Exception message: Chain validation failed

Whereas if I try again from my Android device, but directly from a web browser app, it works.

Have you an idea of the problem ?

1 Like
2

Most certificate providers use intermediate certificates to sign client certificates. This is called a chain. They also most of the time provide these chained certs. You need to configure caddy to used a file which has both your certificate and all the chained certificates into one file which is then can use to serve.

For lets encrypt it is called fullchain.pem for example.

3

Hi, thanks for the explanation, but I don’t know how to configure Caddy to do what you said. There is some doc about that somewhere (I fail to find it) ?

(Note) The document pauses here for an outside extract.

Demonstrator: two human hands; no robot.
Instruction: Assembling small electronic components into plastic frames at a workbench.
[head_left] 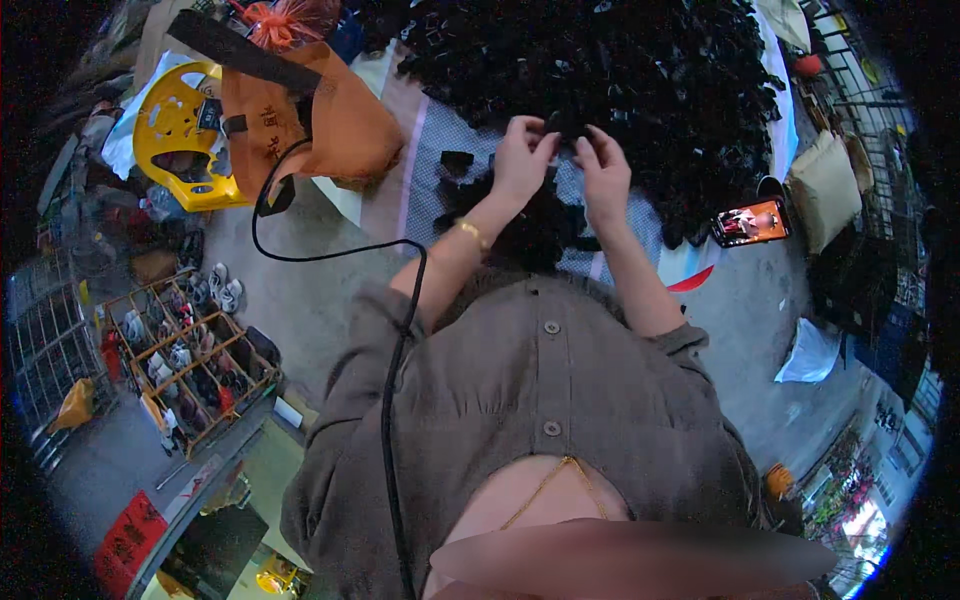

I inspected Caddy container /data directory and under certificates, I see these files

my.domain.com.crt
my.domain.com.json
my.domain.com.key

Note that in my.domain.com.crt file there is a succession of 3 certificate blocks. So it looks like this is already the “full chain”.

4

Caddy should automatically be sending the proper cert chain. The Bitwarden mobile app is built on Xamarin, which apparently uses its own TLS library by default and doesn’t always behave the same as Android. It was having issues with recent Let’s Encrypt changes, so you could try configuring Caddy to use ZeroSSL certs instead.

5

Hi, I tried to configure ZeroSSL but without success. I don’t even know if it possible to use ZeroSSL when using Cloudflare DNS module in Caddy.
In my Caddyfile:

  tls {
    dns cloudflare {$CLOUDFLARE_API_TOKEN}
    ca  https://acme.zerossl.com/v2/DV90 # added this
  }

  # or

  tls email@email.io {
    ca  https://acme.zerossl.com/v2/DV90
  }
  tls {
    dns cloudflare {$CLOUDFLARE_API_TOKEN}
  }

When I try to login from the Andoid app I get the same error.

6 
tls {
    issuer zerossl {
        email {$ACME_EMAIL}                                                                                                
        dns cloudflare {$CLOUDFLARE_API_TOKEN}
    }
}
7

I got the same error again :confused:

8

Hey guys,

I’d like to bump this topic since I’m having the same issue. I run my own PKI, so I am my own certificate authority. There are no third parties in between my CA and the end-device certificates. Most apps are perfectly fine with using the CA’s certificate that I add to Android’s device store, and Windows’s store. @jjlin was probably on the right track about this app ignoring Android’s cert store and substituting its own. It would be nice if the app either accepts Android’s store, or allows us to bypass certificate errors like this one. Is there anything we can do about the app?

Edit: See this issue on the mobile app. This will likely require modifications on the app, and there’s not much the server can do.